Integrating Image-Based Phenomics and Association Analysis to Dissect the Genetic Architecture of Temporal Salinity Responses in Rice

Abstract

Salinity affects a significant portion of arable land and is particularly detrimental for irrigated agriculture, which provides one-third of the global food supply. Rice (Oryza sativa), the most important food crop, is salt sensitive. The genetic resources for salt tolerance in rice germplasm exist but are underutilized due to the difficulty in capturing the dynamic nature of physiological responses to salt stress. The genetic basis of these physiological responses is predicted to be polygenic. In an effort to address this challenge, we generated temporal imaging data from 378 diverse rice genotypes across 14 d of 90 mm NaCl stress and developed a statistical model to assess the genetic architecture of dynamic salinity-induced growth responses in rice germplasm. A genomic region on chromosome 3 was strongly associated with the early growth response and was captured using visible range imaging. Fluorescence imaging identified four genomic regions linked to salinity-induced fluorescence responses. A region on chromosome 1 regulates both the fluorescence shift indicative of the longer term ionic stress and the early growth rate decline during salinity stress. We present, to our knowledge, a new approach to capture the dynamic plant responses to its environment and elucidate the genetic basis of these responses using a longitudinal genome-wide association model.

Figure 1.

Salinity-induced growth responses in a rice diversity panel. A to C, Relationship between PSA and conventional biomass metrics. Pearson correlation analyses were performed between PSA and shoot area (A), shoot fresh mass (B), and shoot dry mass (C). D, Comparisons of PSA between treatments at each of the 18 d of imaging. Differences between treatments at each time point were determined using a one-way blocked ANOVA, where accession is considered as a block (P < 0.0027). E, Comparison of salinity-induced growth response models between each of the five subpopulations defined by Zhao et al. (2011). The salinity-induced growth response was modeled with a decreasing logistic curve, and pairwise comparisons were made between each subpopulation. Aromatic accessions were excluded due to low n.
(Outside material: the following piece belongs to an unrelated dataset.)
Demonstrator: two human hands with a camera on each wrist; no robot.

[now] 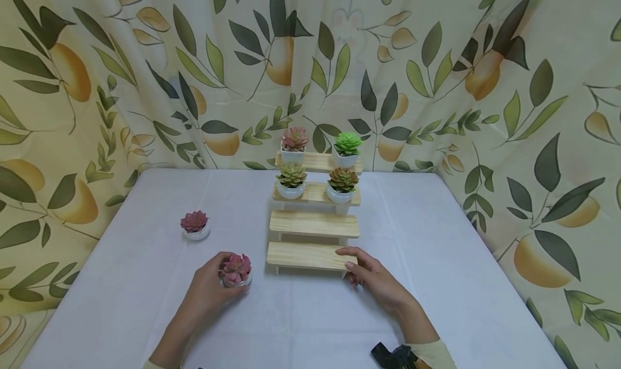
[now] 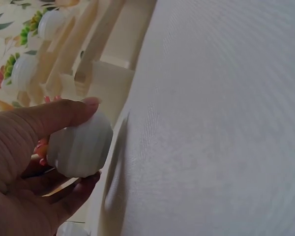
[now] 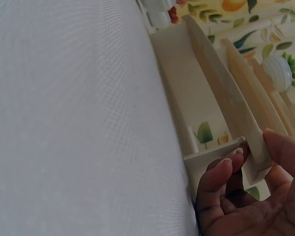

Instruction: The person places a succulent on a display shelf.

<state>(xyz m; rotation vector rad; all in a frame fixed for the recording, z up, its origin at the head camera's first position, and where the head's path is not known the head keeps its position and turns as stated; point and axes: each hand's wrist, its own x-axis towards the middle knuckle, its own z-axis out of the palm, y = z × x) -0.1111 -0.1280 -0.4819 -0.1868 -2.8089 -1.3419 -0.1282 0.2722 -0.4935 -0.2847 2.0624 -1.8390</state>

Mean growth responses for each subpopulation are denoted by solid lines, while the se for each subpopulation is indicated by shadows. TRJ, Tropical japonica; TEJ, temperate japonica; IND, indica; ADM, admix.

Figure 2.

The development of image-based fluorescence traits for monitoring chlorophyll responses to salinity. A, Salinity-responsive color classes were identified through comparisons between treatments at each time point via one-way ANOVA. Color classes were considered to be responsive to saline conditions if significant differences between treatments were observed in 3 or more days of 90 mm NaCl stress (P < 0.00056). B, Identification of color classes exhibiting similar trends over 14 d of 90 mm NaCl. HCA with complete linkage was performed using the mean value in each treatment for each color class. The six clusters are depicted to the right of the dendrogram. Labels in red indicate mean response in saline conditions, while those in black indicate control conditions. The right section summarizes the temporal trend captured by each cluster. The mean values for each color class were scaled and centered prior to clustering, so that the mean is 0 and variance is 1, and are represented on the y axis.

Figure 3.

Examining the genetic architecture of salinity-induced growth responses using conventional mixed-model and logistic growth response association analysis. A, Comparison of conventional mixed-model association mapping approach with logistic growth response association mapping approach. A conventional association mapping approach was performed at each time point using the salinity-induced growth response as a phenotypic measure. With the mixed-model approach, an SNP was determined to be significant if P < 10^–4, while a threshold of P < 10^–8 was used for the logistic growth response model. Significant SNPs within a 200-kb window were combined and considered as a single QTL. L, Logistic growth response model. B, Manhattan plot for the logistic growth response association analysis. The red horizontal line indicates a significance threshold of P < 10^–8. C, Comparison of growth response trajectories between allelic groups for the significant association observed at approximately 16.3 Mb on chromosome 3. A indicates the major allele (frequency, 0.68), and G indicates the minor allele (frequency, 0.32). D, Growth trajectories of major and minor allele accessions for the signal observed at approximately 25 Mb on chromosome 1. T indicates the major allele (frequency, 0.79), and C indicates the minor allele (frequency, 0.21).

Figure 4.

Examining the genetic architecture of salinity-induced fluorescence responses. A, Summary of the significant signals detected for color classes 21, 31, 41, and 52 at each time point after 90 mm NaCl. The x axis indicates the number of days after 90 mm NaCl application, while the y axis shows the number of SNPs with P < 10^–7 that were detected with the conventional mixed-model GWA approach. B to J, Genome-wide P values for each fluorescent color class exhibiting significant genetic associations. The red horizontal line indicates a significance threshold of P < 10^–7. The corresponding color class and day after 90 mm NaCl is given in the title above each plot.